Los cactus, al desarrollarse en zonas desérticas las usan como método de defensa.
En diálogo con Todas las Voces, Horvat dijo que la muestra incluye además plantas suculentas.
“Suele confundirse cualquier planta carnosa con un cactus y aquí se pueden ver las diferencias”, señaló
Y explicó que se trata de una especie nativa de América, se encuentra desde Canadá hasta la Patagonia. Hay algunas variedades en África, pero se cree que fueron llevadas por los colonizadores.
“Hay cactus en zonas desérticas, hay también en Ecuador y Perú, siendo la zona más densamente poblada la de México, Argentina y Bolivia.
En esta exposición tengo especies de diferentes lugares de América y trajimos las de la familia que posee unas cincuenta variedades en Argentina”, señaló Horvat, quien reconoció que le demandó entre cuatro y cinco años reunir la colección.
“Exponemos todos los años en la Expo Cactus que se hace a fines de octubre en Catamarca, donde ganamos algunos premios.
Consultado sobre su reciente llegada a Puan, Diego contó que llegó en enero y en abril comenzaron con el vivero.
“El cambio fue muy positivo, la gente es muy acogedora, muy buenas amistades, estamos muy contentos.
En el vivero tenemos variedades de cactus, aromáticas, arbustos, plantas de temporada. Al lugar se puede llegar, saliendo desde Puan por el camino hacia el Millennium, se dobla a la izquierda en la tercera bocacalle y se recorren 700 metros. Es fácil acceder porque está señalizado con cartelería”, resumió.

Un tequila para brindar

Al final se sirvió jugo de naranja con tequila, debido a que dicha bebida está realizada con la fermentación y destilado del jugo extraído del agave azul. Esta planta, pertenece a la familia de las amarilidáceas; es de hojas largas, fibrosas de forma lanceolada, de color verde azulado, cuya parte aprovechable para la elaboración del tequila es la piña o cabeza. Al igual que el cactus son resistentes al clima árido.

Leyenda del cardón

Compartimos con ustedes una leyenda leída por Silvia Iturrios, acerca del origen de los cactus.

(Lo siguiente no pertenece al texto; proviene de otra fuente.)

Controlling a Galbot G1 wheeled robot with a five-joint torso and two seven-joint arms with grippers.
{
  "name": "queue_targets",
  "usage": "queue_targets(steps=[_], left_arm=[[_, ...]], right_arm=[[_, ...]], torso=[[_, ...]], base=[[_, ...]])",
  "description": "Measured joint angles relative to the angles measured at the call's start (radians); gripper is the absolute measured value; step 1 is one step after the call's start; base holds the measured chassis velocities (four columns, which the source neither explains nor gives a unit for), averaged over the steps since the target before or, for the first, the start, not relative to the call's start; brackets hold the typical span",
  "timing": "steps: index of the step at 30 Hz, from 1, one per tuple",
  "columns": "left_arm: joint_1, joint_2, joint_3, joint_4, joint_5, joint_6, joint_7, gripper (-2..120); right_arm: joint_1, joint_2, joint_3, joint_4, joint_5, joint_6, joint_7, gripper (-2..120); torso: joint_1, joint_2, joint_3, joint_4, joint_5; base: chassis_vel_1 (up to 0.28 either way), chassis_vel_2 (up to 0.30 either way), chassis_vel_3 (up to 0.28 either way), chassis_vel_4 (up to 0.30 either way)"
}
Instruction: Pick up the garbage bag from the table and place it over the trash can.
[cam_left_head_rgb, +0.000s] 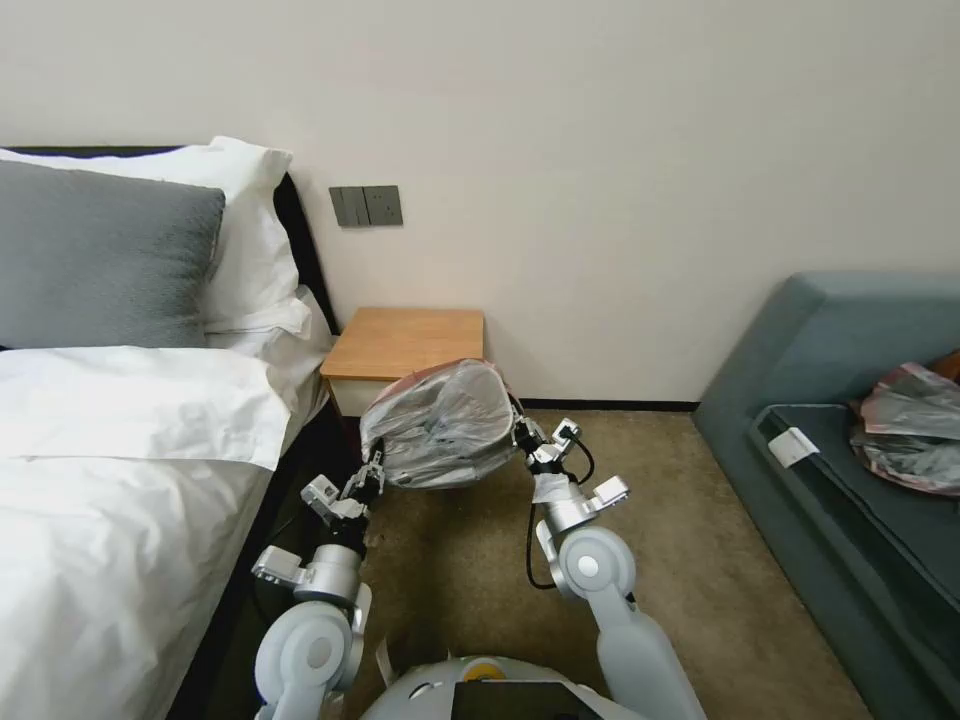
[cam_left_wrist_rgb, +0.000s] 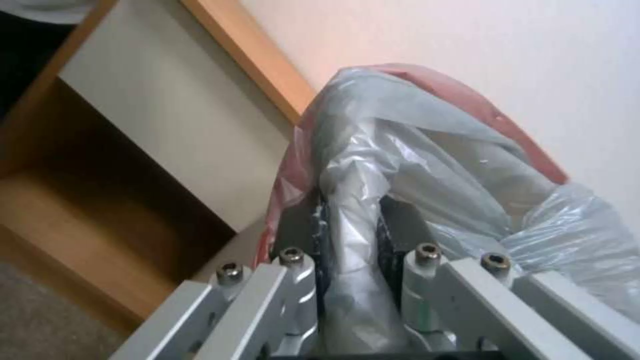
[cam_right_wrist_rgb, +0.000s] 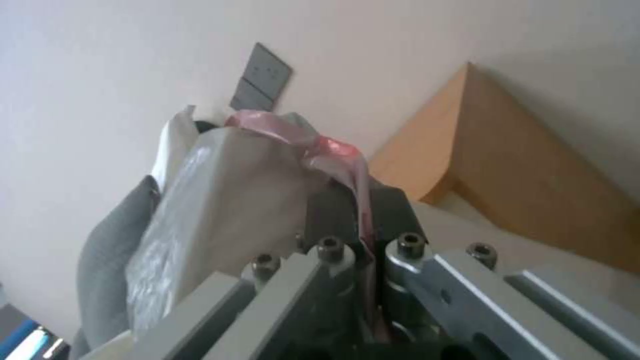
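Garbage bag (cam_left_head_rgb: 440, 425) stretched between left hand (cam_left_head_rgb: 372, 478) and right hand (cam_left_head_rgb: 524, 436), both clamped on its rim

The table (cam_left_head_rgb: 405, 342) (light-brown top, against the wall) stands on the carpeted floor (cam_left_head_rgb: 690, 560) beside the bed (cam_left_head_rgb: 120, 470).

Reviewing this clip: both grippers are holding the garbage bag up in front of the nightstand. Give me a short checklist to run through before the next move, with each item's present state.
1. Left gripper shut on the garbage bag: ok, plastic is pinched between its fingers.
2. Right gripper shut on the bag's pink rim: ok, rim strip runs between its fingers.
3. Bag lifted off the table: ok, it hangs between the two grippers in front of the tabletop.
4. Bag mouth spread open: cannot tell; the bag is stretched between the grippers but the opening is not clear.
5. Trash can position known: cannot tell.
6. Bag not mixed up with the heap of bags on the sofa: ok, that heap lies apart.
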Motion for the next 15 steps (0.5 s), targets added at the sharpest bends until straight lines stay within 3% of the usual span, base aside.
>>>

Cuenta la leyenda que los cardones que hay en los valles, son indios que, convertidos en plantas, aún vigilan los cerros.
Ellos velan por la felicidad de sus habitantes que, de esta manera, nunca más serán perturbados por extraños en conquista de tierras.
Se dice que en épocas de la conquista, el Inca, al ver que los españoles estaban dominando a su pueblo, envió emisarios a los cuatro puntos del imperio, para dar un golpe mortal al invasor.
Para ello, los guerreros se apostaron en lugares claves por donde pasarían los conquistadores, esperando la orden de atacarlos por sorpresa. Pero esta orden nunca llegó, pues los chasquis enviados, fueron capturados en el camino y el Inca, torturado y muerto.
Los valientes indios esperaron y esperaron, vieron ansiosos pasar las tropas europeas sin recibir la orden de atacar.
El tiempo pasó y desolados, quedaron en sus puestos.
La Pachamama, piadosa, los fue adormeciendo y haciéndolos parte de ella… así comenzaron a unirse sus pies a la greda y la Madre Tierra los cubrió de espinas, para evitar que los dañaran en sus sueños.
Se dice que aún hoy, estos estoicos vigías, esperan la orden para atacar.